А то, что Вероника шкодит, дерется и кусается, так я то же самое делал. Отметился зубами на каждом, кого достал. И дрался постоянно. А как филигранно огрызался… Особенно когда повзрослел и научился материться. За все это моя жопа была бита не один десяток раз.
Да, при таком раскладе ДНК-тест нам явно без надобности.
По внешнему виду и характеру видно — наша дочь.
Хорошенькая, как Майя, вредная, как я.
Неужели я вправду нашел нашу дочку!
Шумно выдыхаю, испытывая дикое облегчение и в то же время радость. Аж сердце поет.
Вспоминаю про пакет со сладостями, который Майя посоветовала взять с собой.
Достаю из пакета упаковку леденцов.
— Можно, дам? Они без сахара, на натуральном соке.
Не то чтобы я был особым знатоком сладостей, опять же Майя помогла с выбором.
— Давайте, — пожимает плечами воспитатель.
— Малыши, хотите конфет? — предлагаю им.
Они кричат, что хотят, и подбегают ко мне.
Выдаю каждому по леденцу, жду, когда ко мне подойдет и Вероника тоже, но она почему-то не подходит.
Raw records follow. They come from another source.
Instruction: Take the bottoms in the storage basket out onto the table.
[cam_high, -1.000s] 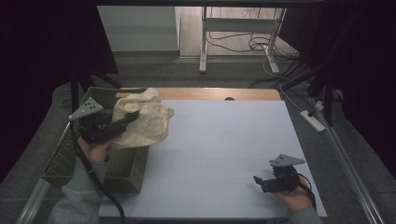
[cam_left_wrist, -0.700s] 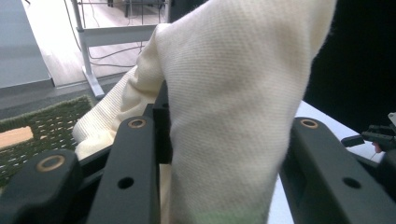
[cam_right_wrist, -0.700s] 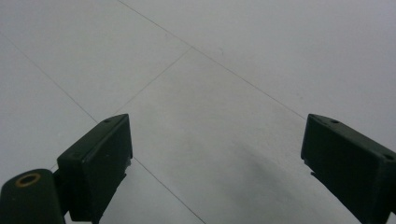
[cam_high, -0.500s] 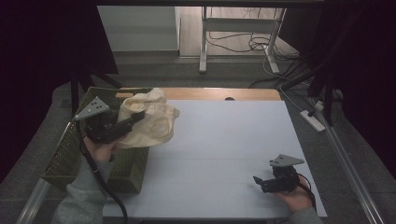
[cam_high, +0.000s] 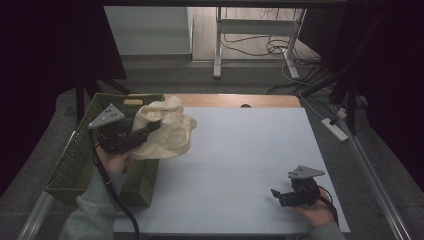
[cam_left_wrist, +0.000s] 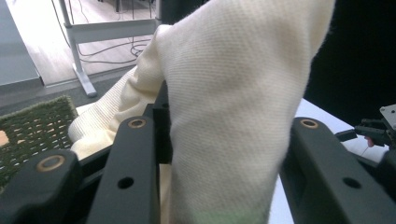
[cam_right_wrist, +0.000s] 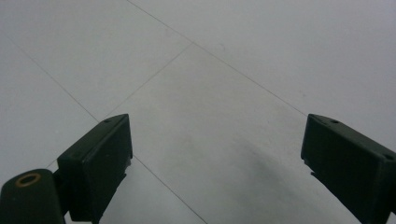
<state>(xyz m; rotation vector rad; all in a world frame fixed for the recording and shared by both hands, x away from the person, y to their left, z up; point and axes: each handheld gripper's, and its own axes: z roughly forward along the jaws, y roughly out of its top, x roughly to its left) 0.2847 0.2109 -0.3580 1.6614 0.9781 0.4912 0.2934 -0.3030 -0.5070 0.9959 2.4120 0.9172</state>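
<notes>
Evidently the step in hand is carrying the cream knitted cloth (cam_high: 167, 132) out of the green basket (cam_high: 75, 160) toward the pale worktop (cam_high: 250, 150). To do it well, lift high enough that the hanging folds clear the basket rim (they droop over its right edge). The left claw (cam_high: 150, 127) is clamped on the cloth, which drapes past its jaws. The right claw (cam_high: 277, 195), jaws apart, rests low over bare worktop, well apart.

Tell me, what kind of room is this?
Probably a lab or workshop set up for recording, not a home. A plain white table stands among dark curtains, loose cables lie on the floor, and a person works with hand-held grippers, the left gripper lifting a cream cloth from a green basket.
</notes>
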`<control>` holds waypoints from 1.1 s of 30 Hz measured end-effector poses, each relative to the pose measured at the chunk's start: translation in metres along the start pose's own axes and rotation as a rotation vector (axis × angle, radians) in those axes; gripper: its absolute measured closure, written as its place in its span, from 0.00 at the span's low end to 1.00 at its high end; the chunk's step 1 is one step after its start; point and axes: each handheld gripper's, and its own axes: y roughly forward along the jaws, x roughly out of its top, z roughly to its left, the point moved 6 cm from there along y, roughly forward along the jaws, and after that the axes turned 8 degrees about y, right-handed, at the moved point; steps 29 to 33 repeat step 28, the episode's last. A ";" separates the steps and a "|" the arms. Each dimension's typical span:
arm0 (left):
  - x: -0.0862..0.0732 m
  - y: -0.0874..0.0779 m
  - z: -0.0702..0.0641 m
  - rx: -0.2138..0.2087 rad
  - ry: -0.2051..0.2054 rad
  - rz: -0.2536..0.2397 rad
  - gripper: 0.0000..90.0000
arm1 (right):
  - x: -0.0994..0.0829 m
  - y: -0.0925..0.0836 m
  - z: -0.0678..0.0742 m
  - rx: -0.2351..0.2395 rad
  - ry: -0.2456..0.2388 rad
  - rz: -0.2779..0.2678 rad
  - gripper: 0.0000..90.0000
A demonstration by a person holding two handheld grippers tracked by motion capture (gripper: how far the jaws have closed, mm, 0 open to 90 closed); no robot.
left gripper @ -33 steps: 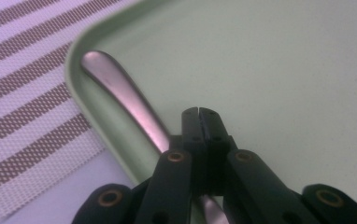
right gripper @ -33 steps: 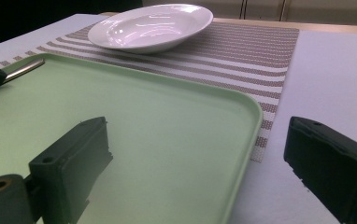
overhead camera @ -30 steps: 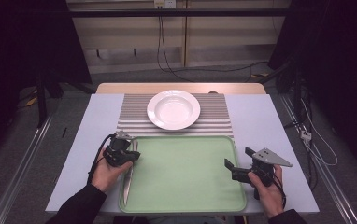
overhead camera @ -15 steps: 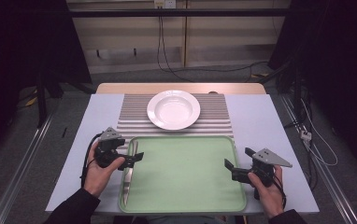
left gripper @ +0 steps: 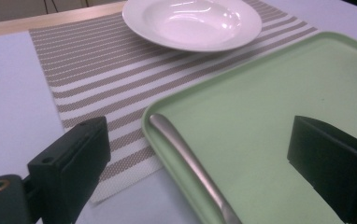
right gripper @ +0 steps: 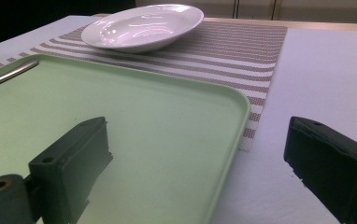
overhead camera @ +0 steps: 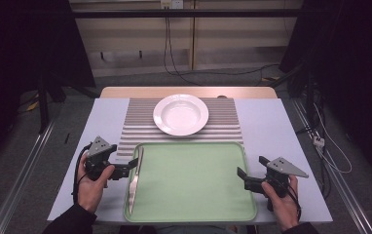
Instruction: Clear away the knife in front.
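A metal knife lies lengthwise along the left side of the green tray. My left gripper hovers just outside the tray's left rim, pointing right at the knife. Its jaws have just been opening and now stand wide apart. In the left gripper view the knife handle lies on the tray between and beyond the jaws of the left gripper, untouched. My right gripper is open at the tray's right rim, holding nothing. The right gripper view shows that gripper straddling the tray's right rim.
A white deep plate rests on a striped placemat behind the tray. The mat and tray lie on a pale blue table cover. Bare cover flanks the tray on both sides. Cables run across the floor beyond the table.
My left gripper let go of the knife, opened its jaws and drew back to the left, off the tray's edge. The knife stays on the tray. The right gripper has not moved.
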 end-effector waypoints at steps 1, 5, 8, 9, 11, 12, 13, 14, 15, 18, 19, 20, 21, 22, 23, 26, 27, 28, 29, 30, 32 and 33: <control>-0.002 0.000 0.000 -0.001 -0.003 0.005 0.06 | 0.000 0.000 0.000 -0.003 -0.001 -0.001 0.08; -0.011 -0.004 0.005 0.031 -0.012 0.010 0.06 | -0.001 -0.002 -0.001 -0.010 0.001 -0.002 0.08; -0.016 -0.008 0.009 0.064 -0.013 0.034 0.06 | -0.001 -0.003 -0.002 -0.013 0.004 -0.002 0.08; -0.017 -0.009 0.009 0.068 -0.014 0.033 0.06 | -0.001 -0.003 -0.002 -0.013 0.003 -0.002 0.08; -0.016 -0.011 0.007 0.058 -0.015 0.025 0.06 | -0.001 -0.002 -0.002 -0.013 0.003 -0.001 0.08; -0.016 -0.011 0.006 0.051 -0.010 0.013 0.06 | -0.001 -0.002 -0.002 -0.013 0.003 -0.001 0.08; -0.017 -0.012 0.005 0.054 -0.001 0.007 0.06 | -0.001 -0.002 -0.002 -0.013 0.002 -0.003 0.08; -0.019 -0.012 0.005 0.059 0.004 -0.001 0.06 | -0.001 -0.001 -0.002 -0.013 0.000 -0.003 0.08; -0.022 -0.012 0.004 0.060 -0.008 -0.006 0.06 | -0.001 -0.001 -0.002 -0.012 -0.002 -0.001 0.08; -0.030 -0.013 0.008 0.066 -0.034 -0.003 0.06 | 0.000 -0.001 -0.001 -0.009 -0.003 0.000 0.08; -0.030 -0.015 0.009 0.076 -0.028 -0.006 0.06 | 0.000 -0.001 -0.001 -0.008 -0.006 -0.001 0.08; -0.030 -0.015 0.009 0.078 -0.031 -0.011 0.06 | 0.000 0.000 -0.001 -0.007 -0.006 0.000 0.08; -0.029 -0.016 0.008 0.074 -0.034 -0.019 0.06 | 0.000 0.000 0.000 -0.007 -0.008 0.001 0.08; -0.029 -0.016 0.007 0.072 -0.028 -0.021 0.06 | 0.000 0.000 0.000 -0.006 -0.009 0.001 0.08; -0.030 -0.016 0.007 0.072 -0.023 -0.021 0.06 | 0.000 0.000 0.000 -0.005 -0.008 0.002 0.08; -0.031 -0.015 0.007 0.068 -0.028 -0.016 0.06 | 0.001 0.001 0.001 0.000 -0.013 0.002 0.08; -0.032 -0.015 0.006 0.072 -0.032 -0.016 0.06 | 0.001 0.001 0.002 0.000 -0.016 0.002 0.08; -0.032 -0.014 0.006 0.074 -0.029 -0.017 0.06 | 0.001 0.002 0.002 0.000 -0.016 0.004 0.08; -0.032 -0.014 0.006 0.074 -0.029 -0.017 0.06 | 0.001 0.002 0.002 0.000 -0.016 0.004 0.08; -0.032 -0.014 0.006 0.074 -0.029 -0.017 0.06 | 0.001 0.002 0.002 0.000 -0.016 0.004 0.08; -0.032 -0.014 0.006 0.074 -0.029 -0.017 0.06 | 0.001 0.002 0.002 0.000 -0.016 0.004 0.08; -0.032 -0.014 0.006 0.074 -0.029 -0.017 0.06 | 0.001 0.002 0.002 0.000 -0.016 0.004 0.08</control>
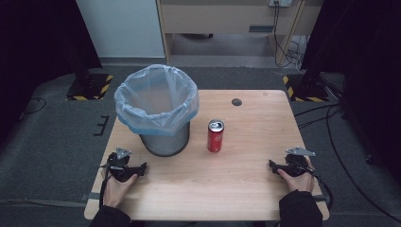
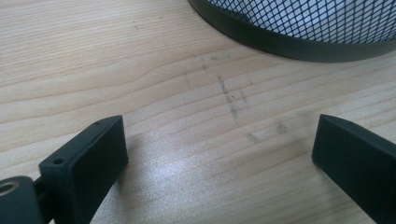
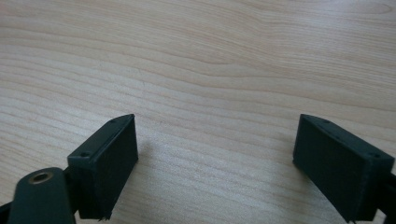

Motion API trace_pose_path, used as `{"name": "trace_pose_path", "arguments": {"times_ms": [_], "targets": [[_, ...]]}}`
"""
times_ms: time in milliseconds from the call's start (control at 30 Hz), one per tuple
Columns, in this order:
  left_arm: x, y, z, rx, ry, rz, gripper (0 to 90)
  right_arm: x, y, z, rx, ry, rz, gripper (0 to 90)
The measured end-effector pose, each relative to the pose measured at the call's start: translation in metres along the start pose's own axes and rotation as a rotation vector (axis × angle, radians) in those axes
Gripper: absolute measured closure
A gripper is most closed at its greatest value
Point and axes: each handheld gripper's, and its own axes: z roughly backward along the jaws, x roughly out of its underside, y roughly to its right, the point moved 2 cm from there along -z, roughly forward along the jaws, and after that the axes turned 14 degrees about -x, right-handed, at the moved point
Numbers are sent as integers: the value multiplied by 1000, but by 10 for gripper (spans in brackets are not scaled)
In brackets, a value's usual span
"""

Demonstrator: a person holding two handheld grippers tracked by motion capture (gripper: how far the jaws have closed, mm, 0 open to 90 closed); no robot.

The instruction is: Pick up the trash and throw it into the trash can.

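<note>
Nothing yet begun, both tongs resting on the table.
We hold the left gripper and right gripper spread and empty; the red can stands untouched ahead between them, just beside the lined bin beyond our left gripper.

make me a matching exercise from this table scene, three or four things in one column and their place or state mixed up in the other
Things:
1. red soda can
2. black wire-mesh waste bin with a clear bag liner
3. left hand-held gripper
4. right hand-held gripper

Place or state:
A. open, near the table's front right edge
B. upright, mid-table, just right of the bin
C. open, just in front of the bin's base
D. on the table's left half, liner folded over its rim

Pairs: 1-B, 2-D, 3-C, 4-A
</note>
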Motion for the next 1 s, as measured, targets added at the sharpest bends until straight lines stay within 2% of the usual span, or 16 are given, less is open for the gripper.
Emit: {"name": "trace_pose_path", "arguments": {"times_ms": [100, 300, 600, 1000], "targets": [[0, 0, 0, 1, 0, 0, 25, 0, 1, 2, -7, 2, -8, 176], [0, 0, 0, 3, -2, -6, 13, -5, -2, 10, -8, 56, -11, 193], [0, 1, -1, 2, -6, -9, 1, -15, -9, 22, -19, 111, 10, 183], [-1, 2, -1, 3, -8, -7, 0, -31, -18, 26, -35, 143, 59, 169]]}}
Так и продолжает смотреть на меня, сидя на отвоеванной лошадке. Да, дева серьезная, такую конфетами не проймешь.
Пока остальные дети лопают сладости, я сам подхожу к девочке.
Опускаюсь перед ней на корточки, вглядываюсь в лицо, стремясь впитать каждую ее черточку, каждую микромимику. Такой она кажется мне красивой и притягательной. А ее напускная серьезность делает малышку дико трогательной.
— Че надо? — нагловато спрашивает она.
Слишком нагло для девочки ее лет.
— Ты кто такой? — она продолжает серьезно на меня поглядывать.
Мелкое хамло. Нет, ну точно моя дочь! Без всяких там вопросов.
Меня пробирает до самых внутренностей, от переизбытка эмоций аж пересыхает горло.
Кое-как выдавливаю из себя:
— Я папка твой…
Надо видеть, как при моих словах расширяются ее глаза.
Два широких блюдца.
Два голубых океана.
У меня внутри екает с такой силой, что кажется, схлопочу инфаркт.
Да уж, с возникновением любви к этой конкретной девочке у меня явно не будет никаких проблем.
Оформите мне эту малышку, пожалуйста, я забираю ее домой.